_What needs to be done_. Please print each record below exactly as it is written.

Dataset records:

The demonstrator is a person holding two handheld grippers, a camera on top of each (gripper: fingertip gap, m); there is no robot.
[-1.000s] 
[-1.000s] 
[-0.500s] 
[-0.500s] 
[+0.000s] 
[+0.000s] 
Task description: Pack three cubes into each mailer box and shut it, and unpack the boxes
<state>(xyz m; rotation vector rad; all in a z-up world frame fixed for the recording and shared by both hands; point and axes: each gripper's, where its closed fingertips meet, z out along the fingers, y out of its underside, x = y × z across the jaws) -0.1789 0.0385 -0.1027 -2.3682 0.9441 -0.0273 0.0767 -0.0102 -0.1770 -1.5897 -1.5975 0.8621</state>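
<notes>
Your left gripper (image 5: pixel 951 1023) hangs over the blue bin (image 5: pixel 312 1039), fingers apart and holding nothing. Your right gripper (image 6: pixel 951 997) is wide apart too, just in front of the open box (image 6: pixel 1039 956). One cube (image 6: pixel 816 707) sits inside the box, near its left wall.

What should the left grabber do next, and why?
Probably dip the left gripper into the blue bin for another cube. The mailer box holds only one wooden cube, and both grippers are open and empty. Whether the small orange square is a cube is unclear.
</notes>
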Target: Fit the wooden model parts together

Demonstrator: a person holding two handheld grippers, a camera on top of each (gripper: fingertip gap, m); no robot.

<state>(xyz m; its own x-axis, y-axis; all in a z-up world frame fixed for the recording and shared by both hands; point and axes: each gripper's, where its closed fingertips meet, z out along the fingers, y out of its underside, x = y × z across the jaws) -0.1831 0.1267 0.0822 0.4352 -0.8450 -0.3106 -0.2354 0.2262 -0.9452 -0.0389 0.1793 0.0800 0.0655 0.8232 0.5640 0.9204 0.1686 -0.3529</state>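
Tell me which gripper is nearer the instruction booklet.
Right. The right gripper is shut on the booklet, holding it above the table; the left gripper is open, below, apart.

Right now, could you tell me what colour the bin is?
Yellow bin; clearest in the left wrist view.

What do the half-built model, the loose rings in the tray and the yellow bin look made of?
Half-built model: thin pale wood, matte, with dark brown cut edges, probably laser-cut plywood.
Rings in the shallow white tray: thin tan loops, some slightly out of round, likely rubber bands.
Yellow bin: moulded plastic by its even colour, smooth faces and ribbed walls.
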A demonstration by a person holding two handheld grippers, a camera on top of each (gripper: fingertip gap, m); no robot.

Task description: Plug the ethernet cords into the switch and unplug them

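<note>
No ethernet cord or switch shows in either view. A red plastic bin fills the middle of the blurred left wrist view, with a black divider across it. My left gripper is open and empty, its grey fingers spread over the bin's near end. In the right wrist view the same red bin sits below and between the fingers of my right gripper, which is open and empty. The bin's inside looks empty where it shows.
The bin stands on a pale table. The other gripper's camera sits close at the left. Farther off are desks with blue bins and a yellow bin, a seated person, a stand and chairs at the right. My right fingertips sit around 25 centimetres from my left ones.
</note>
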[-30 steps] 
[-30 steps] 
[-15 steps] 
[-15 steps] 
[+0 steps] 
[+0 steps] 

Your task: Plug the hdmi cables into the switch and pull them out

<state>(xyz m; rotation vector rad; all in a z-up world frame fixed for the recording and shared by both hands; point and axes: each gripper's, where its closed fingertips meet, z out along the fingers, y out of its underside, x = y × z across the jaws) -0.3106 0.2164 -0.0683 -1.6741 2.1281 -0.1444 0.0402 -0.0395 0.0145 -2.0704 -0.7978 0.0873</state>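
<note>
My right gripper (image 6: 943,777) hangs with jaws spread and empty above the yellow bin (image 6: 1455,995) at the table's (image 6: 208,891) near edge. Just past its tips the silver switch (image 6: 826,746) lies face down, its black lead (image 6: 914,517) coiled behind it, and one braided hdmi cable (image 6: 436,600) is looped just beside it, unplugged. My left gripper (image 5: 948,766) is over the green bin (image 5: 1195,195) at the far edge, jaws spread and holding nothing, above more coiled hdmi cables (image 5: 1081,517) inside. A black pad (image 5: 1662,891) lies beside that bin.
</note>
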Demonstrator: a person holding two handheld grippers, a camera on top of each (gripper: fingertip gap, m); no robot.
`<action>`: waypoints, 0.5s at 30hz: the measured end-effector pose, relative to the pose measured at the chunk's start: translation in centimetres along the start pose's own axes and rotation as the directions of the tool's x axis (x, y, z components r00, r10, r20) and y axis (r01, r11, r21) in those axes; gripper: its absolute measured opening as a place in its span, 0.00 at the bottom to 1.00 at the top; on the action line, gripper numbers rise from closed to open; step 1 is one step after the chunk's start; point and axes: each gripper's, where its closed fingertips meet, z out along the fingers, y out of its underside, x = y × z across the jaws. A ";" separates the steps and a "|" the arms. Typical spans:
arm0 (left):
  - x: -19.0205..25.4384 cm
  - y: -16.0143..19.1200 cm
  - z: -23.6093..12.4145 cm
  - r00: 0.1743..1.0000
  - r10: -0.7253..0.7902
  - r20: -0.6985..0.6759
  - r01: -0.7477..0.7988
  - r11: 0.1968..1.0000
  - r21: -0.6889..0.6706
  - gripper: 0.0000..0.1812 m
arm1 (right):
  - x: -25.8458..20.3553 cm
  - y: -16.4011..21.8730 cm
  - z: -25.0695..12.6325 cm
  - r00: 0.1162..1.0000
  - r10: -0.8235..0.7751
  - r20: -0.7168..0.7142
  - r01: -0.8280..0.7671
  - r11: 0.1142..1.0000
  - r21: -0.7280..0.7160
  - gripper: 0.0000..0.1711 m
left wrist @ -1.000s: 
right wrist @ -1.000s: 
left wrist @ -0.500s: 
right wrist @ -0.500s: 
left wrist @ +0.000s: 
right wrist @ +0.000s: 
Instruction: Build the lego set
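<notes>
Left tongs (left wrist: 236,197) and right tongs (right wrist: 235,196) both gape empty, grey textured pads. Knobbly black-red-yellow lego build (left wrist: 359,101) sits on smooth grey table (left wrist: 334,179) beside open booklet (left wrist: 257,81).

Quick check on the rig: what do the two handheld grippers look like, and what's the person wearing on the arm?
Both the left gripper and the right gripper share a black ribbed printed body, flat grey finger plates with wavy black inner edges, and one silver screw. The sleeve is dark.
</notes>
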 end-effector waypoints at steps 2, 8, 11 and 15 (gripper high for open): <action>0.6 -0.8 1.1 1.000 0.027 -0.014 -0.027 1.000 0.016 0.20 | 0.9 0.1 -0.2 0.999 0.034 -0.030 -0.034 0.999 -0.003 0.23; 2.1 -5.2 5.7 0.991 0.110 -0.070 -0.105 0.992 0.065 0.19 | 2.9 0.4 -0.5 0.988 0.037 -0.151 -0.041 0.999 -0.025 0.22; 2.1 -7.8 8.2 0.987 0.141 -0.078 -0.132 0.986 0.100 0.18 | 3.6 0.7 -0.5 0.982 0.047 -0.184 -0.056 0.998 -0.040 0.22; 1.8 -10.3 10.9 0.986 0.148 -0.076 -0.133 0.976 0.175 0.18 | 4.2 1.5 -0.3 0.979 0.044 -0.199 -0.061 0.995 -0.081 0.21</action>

_Solution_.
The demonstrator is a person holding two handheld grippers, a camera on top of each (gripper: fingertip gap, m); there is no robot.
[-1.000s] 
[-1.000s] 
[-0.500s] 
[-0.500s] 
[+0.000s] 
[+0.000s] 
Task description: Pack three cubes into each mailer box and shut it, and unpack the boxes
<state>(xyz m; rotation vector rad; all in a z-up world frame fixed for the recording and shared by both hands; point and axes: each gripper's, where its closed fingertips meet, z out along the fingers, y out of its underside, x = y × z across the jaws) -0.1789 0.0385 -0.1027 -2.3682 0.9441 -0.0273 0.0767 -0.0102 -0.1770 -1.5897 -1.5975 0.8621</state>
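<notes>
Your left gripper (image 5: pixel 951 1023) hangs over the blue bin (image 5: pixel 312 1039), fingers apart and holding nothing. Your right gripper (image 6: pixel 951 997) is wide apart too, just in front of the open box (image 6: pixel 1039 956). One cube (image 6: pixel 816 707) sits inside the box, near its left wall.

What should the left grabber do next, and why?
Probably dip the left gripper into the blue bin for another cube. The mailer box holds only one wooden cube, and both grippers are open and empty. Whether the small orange square is a cube is unclear.
</notes>
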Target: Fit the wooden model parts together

Demonstrator: a person holding two handheld grippers, a camera on top of each (gripper: fingertip gap, m); no robot.

<state>(xyz m; its own x-axis, y-axis; all in a z-up world frame fixed for the recording and shared by both hands; point and axes: each gripper's, where its closed fingertips meet, z out along the fingers, y out of its underside, x = y × z across the jaws) -0.1831 0.1267 0.0822 0.4352 -0.8450 -0.3106 -0.2354 0.2262 -0.9452 -0.0389 0.1793 0.0800 0.0655 0.8232 0.5640 0.9204 0.1686 -0.3529</state>
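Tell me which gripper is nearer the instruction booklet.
Right. The right gripper is shut on the booklet, holding it above the table; the left gripper is open, below, apart.

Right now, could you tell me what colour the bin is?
Yellow bin; clearest in the left wrist view.

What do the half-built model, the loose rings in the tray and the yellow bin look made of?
Half-built model: thin pale wood, matte, with dark brown cut edges, probably laser-cut plywood.
Rings in the shallow white tray: thin tan loops, some slightly out of round, likely rubber bands.
Yellow bin: moulded plastic by its even colour, smooth faces and ribbed walls.
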A demonstration by a person holding two handheld grippers, a camera on top of each (gripper: fingertip gap, m); no robot.

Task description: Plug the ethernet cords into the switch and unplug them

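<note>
No ethernet cord or switch shows in either view. A red plastic bin fills the middle of the blurred left wrist view, with a black divider across it. My left gripper is open and empty, its grey fingers spread over the bin's near end. In the right wrist view the same red bin sits below and between the fingers of my right gripper, which is open and empty. The bin's inside looks empty where it shows.
The bin stands on a pale table. The other gripper's camera sits close at the left. Farther off are desks with blue bins and a yellow bin, a seated person, a stand and chairs at the right. My right fingertips sit around 25 centimetres from my left ones.
</note>
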[-30 steps] 
[-30 steps] 
[-15 steps] 
[-15 steps] 
[+0 steps] 
[+0 steps] 

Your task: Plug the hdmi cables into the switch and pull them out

<state>(xyz m; rotation vector rad; all in a z-up world frame fixed for the recording and shared by both hands; point and axes: each gripper's, where its closed fingertips meet, z out along the fingers, y out of its underside, x = y × z across the jaws) -0.3106 0.2164 -0.0683 -1.6741 2.1281 -0.1444 0.0402 -0.0395 0.0145 -2.0704 -0.7978 0.0873</state>
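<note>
My right gripper (image 6: 943,777) hangs with jaws spread and empty above the yellow bin (image 6: 1455,995) at the table's (image 6: 208,891) near edge. Just past its tips the silver switch (image 6: 826,746) lies face down, its black lead (image 6: 914,517) coiled behind it, and one braided hdmi cable (image 6: 436,600) is looped just beside it, unplugged. My left gripper (image 5: 948,766) is over the green bin (image 5: 1195,195) at the far edge, jaws spread and holding nothing, above more coiled hdmi cables (image 5: 1081,517) inside. A black pad (image 5: 1662,891) lies beside that bin.
</note>
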Demonstrator: a person holding two handheld grippers, a camera on top of each (gripper: fingertip gap, m); no robot.
`<action>`: waypoints, 0.5s at 30hz: the measured end-effector pose, relative to the pose measured at the chunk's start: translation in centimetres along the start pose's own axes and rotation as the directions of the tool's x axis (x, y, z components r00, r10, r20) and y axis (r01, r11, r21) in those axes; gripper: its absolute measured opening as a place in its span, 0.00 at the bottom to 1.00 at the top; on the action line, gripper numbers rise from closed to open; step 1 is one step after the chunk's start; point and axes: each gripper's, where its closed fingertips meet, z out along the fingers, y out of its underside, x = y × z across the jaws. A ";" separates the steps and a "|" the arms. Typical spans:
arm0 (left):
  - x: -19.0205..25.4384 cm
  - y: -16.0143..19.1200 cm
  - z: -23.6093..12.4145 cm
  - r00: 0.1743..1.0000
  - r10: -0.7253..0.7902
  - r20: -0.6985..0.6759
  - r01: -0.7477..0.7988
  - r11: 0.1968..1.0000
  - r21: -0.6889..0.6706
  - gripper: 0.0000..0.1812 m
arm1 (right):
  - x: -25.8458..20.3553 cm
  - y: -16.4011..21.8730 cm
  - z: -25.0695..12.6325 cm
  - r00: 0.1162..1.0000
  - r10: -0.8235..0.7751
  - r20: -0.7168..0.7142
  - r01: -0.8280..0.7671
  - r11: 0.1142..1.0000
  - r21: -0.7280..0.7160
  - gripper: 0.0000..0.1711 m
left wrist @ -1.000s: 
right wrist @ -1.000s: 
left wrist @ -0.500s: 
right wrist @ -0.500s: 
left wrist @ +0.000s: 
right wrist @ +0.000s: 
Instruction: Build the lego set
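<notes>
Left tongs (left wrist: 236,197) and right tongs (right wrist: 235,196) both gape empty, grey textured pads. Knobbly black-red-yellow lego build (left wrist: 359,101) sits on smooth grey table (left wrist: 334,179) beside open booklet (left wrist: 257,81).

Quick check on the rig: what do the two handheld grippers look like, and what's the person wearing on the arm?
Both the left gripper and the right gripper share a black ribbed printed body, flat grey finger plates with wavy black inner edges, and one silver screw. The sleeve is dark.
</notes>
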 end-effector waypoints at steps 2, 8, 11 and 15 (gripper high for open): <action>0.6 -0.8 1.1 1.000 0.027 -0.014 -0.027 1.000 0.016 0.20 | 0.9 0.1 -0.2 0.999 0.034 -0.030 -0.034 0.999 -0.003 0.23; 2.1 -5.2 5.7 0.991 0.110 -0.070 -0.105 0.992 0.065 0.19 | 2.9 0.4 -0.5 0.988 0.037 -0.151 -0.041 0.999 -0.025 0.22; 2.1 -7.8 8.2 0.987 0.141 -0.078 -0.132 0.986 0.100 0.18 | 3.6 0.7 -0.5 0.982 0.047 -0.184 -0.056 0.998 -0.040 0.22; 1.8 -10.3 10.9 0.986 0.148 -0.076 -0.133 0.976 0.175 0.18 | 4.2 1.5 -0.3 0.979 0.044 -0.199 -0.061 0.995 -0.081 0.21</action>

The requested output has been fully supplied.